• _Your objective_: Output the line with "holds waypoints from" and every following line to the end of the material, exactly as they appear.
Information supplied below:
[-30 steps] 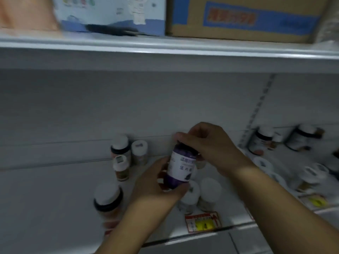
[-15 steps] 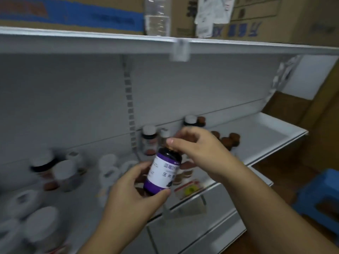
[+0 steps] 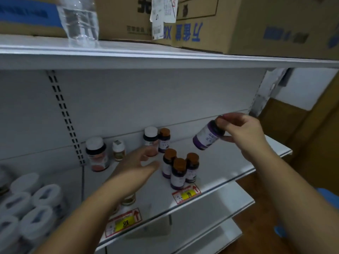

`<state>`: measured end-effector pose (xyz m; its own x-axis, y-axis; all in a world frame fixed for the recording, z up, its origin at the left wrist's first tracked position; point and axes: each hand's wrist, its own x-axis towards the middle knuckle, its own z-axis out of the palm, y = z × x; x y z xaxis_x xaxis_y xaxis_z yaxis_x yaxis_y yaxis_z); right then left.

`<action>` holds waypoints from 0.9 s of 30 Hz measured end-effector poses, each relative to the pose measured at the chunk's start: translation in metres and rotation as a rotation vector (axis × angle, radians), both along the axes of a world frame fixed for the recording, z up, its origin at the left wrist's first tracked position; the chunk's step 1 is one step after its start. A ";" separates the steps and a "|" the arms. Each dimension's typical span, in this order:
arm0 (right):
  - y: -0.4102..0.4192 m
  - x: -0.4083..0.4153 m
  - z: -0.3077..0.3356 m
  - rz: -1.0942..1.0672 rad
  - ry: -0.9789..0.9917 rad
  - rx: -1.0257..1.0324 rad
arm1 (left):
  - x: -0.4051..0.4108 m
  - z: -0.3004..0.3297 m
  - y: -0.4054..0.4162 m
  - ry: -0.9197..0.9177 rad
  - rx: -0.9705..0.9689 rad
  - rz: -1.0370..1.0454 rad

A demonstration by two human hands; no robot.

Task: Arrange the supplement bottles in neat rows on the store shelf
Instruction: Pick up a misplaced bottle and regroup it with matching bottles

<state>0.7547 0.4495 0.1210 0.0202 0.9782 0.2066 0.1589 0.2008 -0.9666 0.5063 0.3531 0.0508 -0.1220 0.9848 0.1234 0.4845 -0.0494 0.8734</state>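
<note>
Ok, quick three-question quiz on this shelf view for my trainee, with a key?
1. True or false: the right hand grips the tilted purple-labelled dark bottle by its cap end.
2. How many brown-capped purple bottles stand clustered behind the yellow "98" price tag?
3. The left hand is: A) holding a bottle B) open, holding nothing C) out of view.

Key: 1 true; 2 three; 3 B.
</note>
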 end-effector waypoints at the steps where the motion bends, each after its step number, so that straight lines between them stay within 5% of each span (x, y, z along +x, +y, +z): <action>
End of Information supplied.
• _Output for this task_:
`<action>` holds waypoints from 0.9 s of 30 Hz measured end-effector poses, each relative to the pose measured at the chunk's start: translation in metres and rotation as a rotation vector (axis × angle, radians), both along the axes of a world frame fixed for the recording, z up, its origin at the left wrist's first tracked position; the chunk's step 1 is one step after its start. A ";" separates the steps and a "|" the arms. Each dimension's typical span, in this order:
arm0 (right):
  - y: -0.4102..0.4192 m
  - x: -0.4083..0.4153 m
  - z: -0.3077..0.3356 m
  - rz: -1.0942..1.0672 rad
  - ry: -0.9789..0.9917 rad
  - rx: -1.0257..1.0324 rad
arm1 (left):
  - x: -0.4051..0.4108 m
  - z: -0.3004..0.3297 m
  - y: -0.4054..0.4162 m
  - ry: -0.9197..0.9177 rad
  - rx: -0.9705..0.9689 rad
  - rz: -1.0370..1.0454 rad

A demonstration by two human hands; no robot.

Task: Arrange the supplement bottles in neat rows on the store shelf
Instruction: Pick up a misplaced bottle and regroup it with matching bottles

<state>0.7547 0.4495 0.1210 0.0202 0.9782 0.2066 0.1589 0.2008 -0.9666 0.5063 0.3531 0.0508 -0.1220 0.9848 0.1234 0.4845 -0.0494 0.8734</state>
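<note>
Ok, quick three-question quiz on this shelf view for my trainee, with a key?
1. True or false: the right hand grips the tilted purple-labelled dark bottle by its cap end.
2. How many brown-capped purple bottles stand clustered behind the yellow "98" price tag?
3. The left hand is: A) holding a bottle B) open, holding nothing C) out of view.

Key: 1 true; 2 three; 3 B.
</note>
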 end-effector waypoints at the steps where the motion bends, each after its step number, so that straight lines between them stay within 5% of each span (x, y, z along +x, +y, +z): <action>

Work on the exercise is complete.